» What to produce
Output the entries word for word. Omit images.

(Stored items)
▬▬▬▬▬▬

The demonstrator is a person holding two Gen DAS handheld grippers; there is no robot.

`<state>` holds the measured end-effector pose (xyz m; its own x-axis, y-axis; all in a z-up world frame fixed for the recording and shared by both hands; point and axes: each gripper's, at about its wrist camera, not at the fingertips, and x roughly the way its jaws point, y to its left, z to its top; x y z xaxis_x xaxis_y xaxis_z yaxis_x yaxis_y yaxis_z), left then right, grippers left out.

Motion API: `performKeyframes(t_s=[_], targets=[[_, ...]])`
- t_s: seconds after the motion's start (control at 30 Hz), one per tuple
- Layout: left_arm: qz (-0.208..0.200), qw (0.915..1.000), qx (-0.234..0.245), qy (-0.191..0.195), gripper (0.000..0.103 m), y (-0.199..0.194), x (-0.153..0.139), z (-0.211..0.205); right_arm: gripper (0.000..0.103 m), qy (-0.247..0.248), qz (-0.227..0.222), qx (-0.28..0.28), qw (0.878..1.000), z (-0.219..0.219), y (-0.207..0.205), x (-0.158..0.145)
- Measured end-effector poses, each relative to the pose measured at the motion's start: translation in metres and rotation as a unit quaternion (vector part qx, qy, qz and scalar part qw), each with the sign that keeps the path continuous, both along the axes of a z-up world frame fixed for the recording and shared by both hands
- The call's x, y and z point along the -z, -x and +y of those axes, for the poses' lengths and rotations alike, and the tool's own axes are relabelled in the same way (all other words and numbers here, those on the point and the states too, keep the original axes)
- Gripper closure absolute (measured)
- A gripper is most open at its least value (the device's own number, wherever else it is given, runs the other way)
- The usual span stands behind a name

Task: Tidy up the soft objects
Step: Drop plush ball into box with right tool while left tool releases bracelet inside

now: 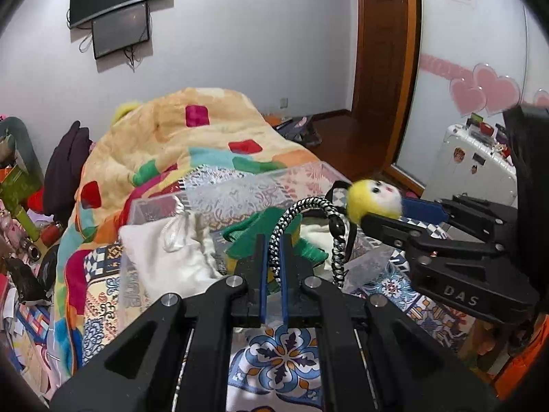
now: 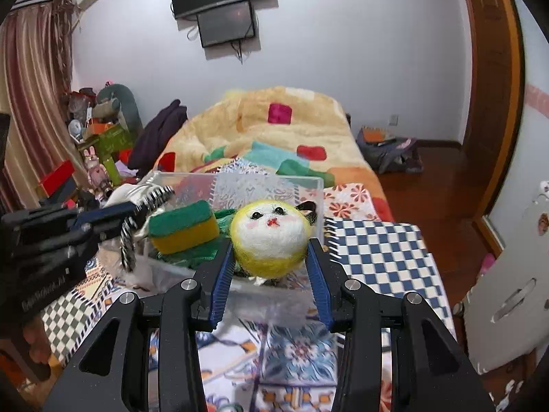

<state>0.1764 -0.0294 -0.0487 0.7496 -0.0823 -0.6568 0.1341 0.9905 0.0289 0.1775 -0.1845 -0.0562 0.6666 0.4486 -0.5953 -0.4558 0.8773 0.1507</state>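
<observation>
A clear plastic box (image 1: 240,189) (image 2: 308,185) stands on the patterned bedspread. In it lie a white drawstring pouch (image 1: 164,254), a green cloth (image 1: 267,226) and a green-and-yellow sponge (image 2: 185,226). My left gripper (image 1: 273,240) is shut on a black-and-white braided cord (image 1: 310,206), held over the box; it shows at the left of the right wrist view (image 2: 137,211). My right gripper (image 2: 271,257) is shut on a yellow-and-white felt ball with a face (image 2: 269,237) (image 1: 374,201), held above the box's near edge.
A rumpled yellow blanket with coloured patches (image 1: 178,137) lies behind the box. A blue-and-white checkered cloth (image 2: 377,250) lies right of the box. Clutter fills the left floor (image 2: 99,151). A white suitcase (image 1: 473,168) stands at right. A bag (image 2: 391,151) sits on the wooden floor.
</observation>
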Motion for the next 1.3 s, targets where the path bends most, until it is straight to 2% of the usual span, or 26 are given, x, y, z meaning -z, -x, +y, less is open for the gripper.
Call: performKeyframes(t_s=[0.17,0.37,0.43,0.67,0.8,0.87,1.13,1.3], targets=[[0.009,0.9999,0.005,-0.004,0.098,-0.006,0.010,-0.004,0.063,0.016,0.019,-0.002,1.000,0.008,-0.008,0.009],[-0.001,0.9999,0.010,0.014,0.093,0.004,0.000,0.002,0.056,0.022,0.034,-0.007,0.999,0.004,-0.003,0.008],[-0.009,0.9996,0.012,0.022,0.089,0.010,-0.007,0.006,0.051,0.021,0.025,-0.004,0.999,0.003,0.000,0.002],[-0.041,0.9981,0.013,0.043,0.085,0.032,-0.033,0.021,0.051,0.020,-0.023,-0.007,1.000,0.002,0.024,-0.027],[-0.046,0.9976,0.013,0.051,0.067,0.046,-0.034,0.029,0.051,0.011,-0.032,-0.011,0.999,0.001,0.037,-0.032],[-0.037,0.9976,0.019,0.055,0.063,0.052,-0.029,0.031,0.051,0.011,-0.029,-0.012,0.999,0.002,0.041,-0.030],[0.017,0.9973,0.046,0.055,0.062,0.060,0.014,0.017,0.051,0.022,-0.015,-0.001,1.000,0.001,0.051,-0.014],[0.062,0.9938,0.077,0.052,0.062,0.052,0.041,0.003,0.051,0.018,-0.014,0.008,1.000,-0.010,0.055,-0.014]])
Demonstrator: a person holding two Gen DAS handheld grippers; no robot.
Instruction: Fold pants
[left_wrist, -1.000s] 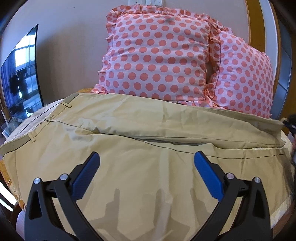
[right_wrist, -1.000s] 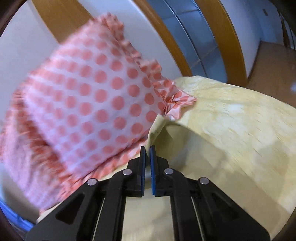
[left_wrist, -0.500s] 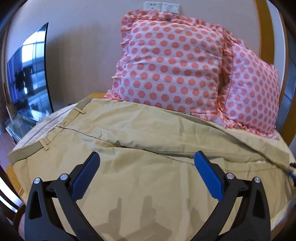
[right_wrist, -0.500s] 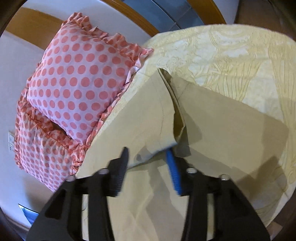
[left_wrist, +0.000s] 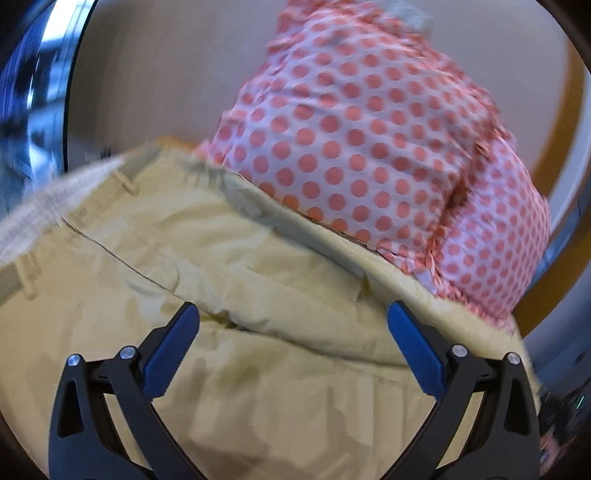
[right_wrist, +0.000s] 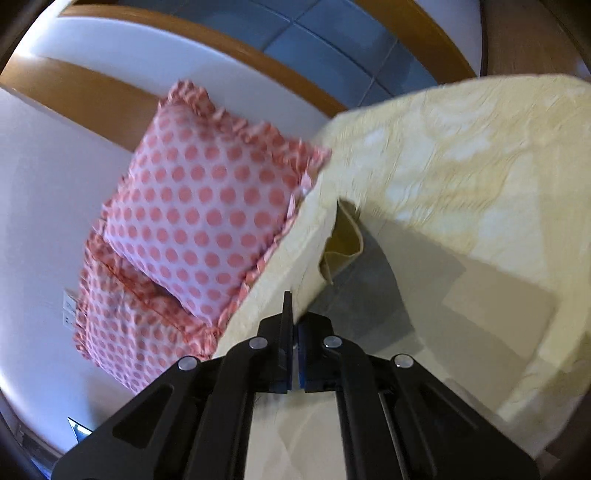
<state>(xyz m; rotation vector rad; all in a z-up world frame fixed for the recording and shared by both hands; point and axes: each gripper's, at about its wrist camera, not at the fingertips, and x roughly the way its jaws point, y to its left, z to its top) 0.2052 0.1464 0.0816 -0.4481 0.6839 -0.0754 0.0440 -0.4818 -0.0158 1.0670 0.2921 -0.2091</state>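
Observation:
The beige pants (left_wrist: 229, 258) lie spread over the bed, waistband at the left, with a lengthwise fold running under the pillows. My left gripper (left_wrist: 291, 339) is open and empty, hovering just above the pants' middle. My right gripper (right_wrist: 293, 321) is shut on the hem end of a pant leg (right_wrist: 343, 240) and holds it lifted off the bed, the cuff opening hanging just beyond the fingertips.
Two pink polka-dot pillows (left_wrist: 369, 140) lean on the wall behind the pants; they also show in the right wrist view (right_wrist: 199, 214). A cream patterned bedspread (right_wrist: 480, 155) covers the bed. A dark TV screen (left_wrist: 33, 92) stands at the left.
My right gripper has closed again on the pant leg's hem and lifted it. My left gripper has moved closer to the pants and pillows, still open.

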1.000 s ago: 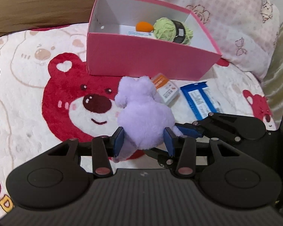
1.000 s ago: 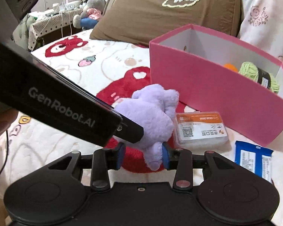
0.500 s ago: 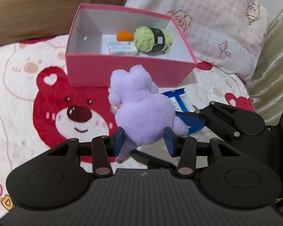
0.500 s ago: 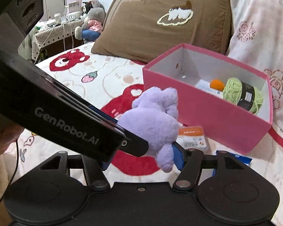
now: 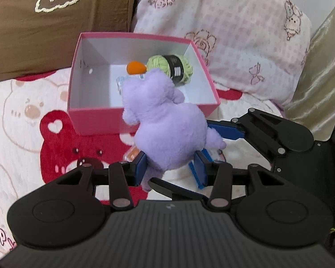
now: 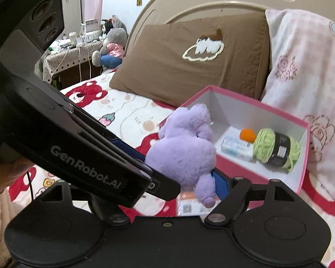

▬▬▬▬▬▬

» Output of the exercise
The demonstrator is a person holding two Gen DAS handheld grippers; there is no robot.

`<state>` holds the measured end-effector pose (xyz m; its own x-axis, y-axis; all in a z-up world frame fixed for the recording and shared by both hands; point and axes: each gripper's, at about its wrist camera, not at the fingertips, and x roughly the way its jaws point, y to its left, z to its top; x y z xaxis_x xaxis_y xaxis_z yaxis_x yaxis_y yaxis_z), left then right, grippers left out.

Motion API: `performKeyframes(t_s=[_], targets=[[_, ...]])`
- t_s: seconds after the motion's start (control at 30 Hz), one per tuple
- Layout: left_arm: qz (-0.208..0.200), qw (0.915..1.000), qx (-0.234..0.245), qy (-0.191..0.195), gripper (0.000..0.103 m), y (-0.199..0.194), x (-0.153..0.139), z (-0.211..0.205); right_arm: gripper (0.000..0.103 m), qy (-0.247..0.248), qz (-0.227..0.222), qx (-0.28..0.28), qw (0.878..1.000), z (-0.219..0.219), y (-0.207..0.205), x (-0.158..0.145)
- Measured end-effector poses, each relative to the pose measured at the motion's start: translation in metres and rotation as a unit quaternion (vector part qx, qy, qz and scalar part qw), each with the sign that keeps the path continuous, both along the axes of a z-up world frame fixed for the recording and shared by both hands
- The call's x, y and z point along the -z, -x and +y of those axes, for the poses' lengths and rotations alike, and the tool's own axes are relabelled in the same way (all other words and numbers here, those on the point and the states too, keep the original axes)
- Gripper closure absolute (measured)
- A gripper is most open at its least value (the device's own number, wherever else it is given, runs the other way)
- The usual span stands behind a name

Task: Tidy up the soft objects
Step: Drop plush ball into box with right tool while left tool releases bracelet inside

now: 
now: 

<state>0.1764 -0.0294 -0.0487 0.7496 -0.0823 -0.6568 0.1341 0.9905 0.0289 0.1775 -0.1845 -0.0562 0.6666 0.4486 -0.5953 -0.4558 0.8773 0.1507</state>
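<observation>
A clear plastic box (image 1: 240,189) (image 2: 308,185) stands on the patterned bedspread. In it lie a white drawstring pouch (image 1: 164,254), a green cloth (image 1: 267,226) and a green-and-yellow sponge (image 2: 185,226). My left gripper (image 1: 273,240) is shut on a black-and-white braided cord (image 1: 310,206), held over the box; it shows at the left of the right wrist view (image 2: 137,211). My right gripper (image 2: 271,257) is shut on a yellow-and-white felt ball with a face (image 2: 269,237) (image 1: 374,201), held above the box's near edge.
A rumpled yellow blanket with coloured patches (image 1: 178,137) lies behind the box. A blue-and-white checkered cloth (image 2: 377,250) lies right of the box. Clutter fills the left floor (image 2: 99,151). A white suitcase (image 1: 473,168) stands at right. A bag (image 2: 391,151) sits on the wooden floor.
</observation>
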Motion for the next 1.3 s, targets where the path bends most, until it is straight to 2% of the usual span, or 26 are given, x, y, z meaning -z, -x, +y, less is open for the gripper.
Call: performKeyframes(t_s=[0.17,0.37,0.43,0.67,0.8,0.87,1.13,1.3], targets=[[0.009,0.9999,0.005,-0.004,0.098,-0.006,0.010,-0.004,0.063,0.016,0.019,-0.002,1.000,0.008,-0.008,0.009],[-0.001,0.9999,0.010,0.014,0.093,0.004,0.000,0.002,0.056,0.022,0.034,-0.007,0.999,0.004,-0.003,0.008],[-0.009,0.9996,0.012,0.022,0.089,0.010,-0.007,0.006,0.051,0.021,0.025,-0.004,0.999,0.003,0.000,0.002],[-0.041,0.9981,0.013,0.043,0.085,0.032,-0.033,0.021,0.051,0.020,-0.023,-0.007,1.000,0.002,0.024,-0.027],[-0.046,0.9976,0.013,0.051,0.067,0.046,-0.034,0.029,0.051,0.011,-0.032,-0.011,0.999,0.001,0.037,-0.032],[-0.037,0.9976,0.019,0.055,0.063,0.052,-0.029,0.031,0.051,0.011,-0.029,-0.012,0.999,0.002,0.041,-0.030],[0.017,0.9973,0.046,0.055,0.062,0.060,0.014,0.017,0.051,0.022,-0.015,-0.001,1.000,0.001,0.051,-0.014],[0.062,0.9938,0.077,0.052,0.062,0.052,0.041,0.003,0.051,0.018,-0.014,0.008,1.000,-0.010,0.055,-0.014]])
Demonstrator: a person holding two Gen DAS handheld grippers; no robot.
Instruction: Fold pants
[left_wrist, -1.000s] 
[right_wrist, -1.000s] 
[left_wrist, -0.500s] 
[right_wrist, -0.500s] 
[left_wrist, +0.000s] 
[right_wrist, +0.000s] 
<state>(xyz m; rotation vector rad; all in a z-up world frame fixed for the recording and shared by both hands; point and axes: each gripper's, at about its wrist camera, not at the fingertips, and x roughly the way its jaws point, y to its left, z to its top) 0.2052 0.1464 0.0816 -0.4481 0.6839 -0.0754 0.0440 -0.4818 -0.0158 1.0670 0.2921 -0.2091</state>
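Observation:
The beige pants (left_wrist: 229, 258) lie spread over the bed, waistband at the left, with a lengthwise fold running under the pillows. My left gripper (left_wrist: 291, 339) is open and empty, hovering just above the pants' middle. My right gripper (right_wrist: 293, 321) is shut on the hem end of a pant leg (right_wrist: 343, 240) and holds it lifted off the bed, the cuff opening hanging just beyond the fingertips.
Two pink polka-dot pillows (left_wrist: 369, 140) lean on the wall behind the pants; they also show in the right wrist view (right_wrist: 199, 214). A cream patterned bedspread (right_wrist: 480, 155) covers the bed. A dark TV screen (left_wrist: 33, 92) stands at the left.
My right gripper has closed again on the pant leg's hem and lifted it. My left gripper has moved closer to the pants and pillows, still open.
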
1.000 s ago: 
1.000 s ago: 
0.500 s ago: 
0.500 s ago: 
now: 
now: 

The answer is complete, and the exercise is done.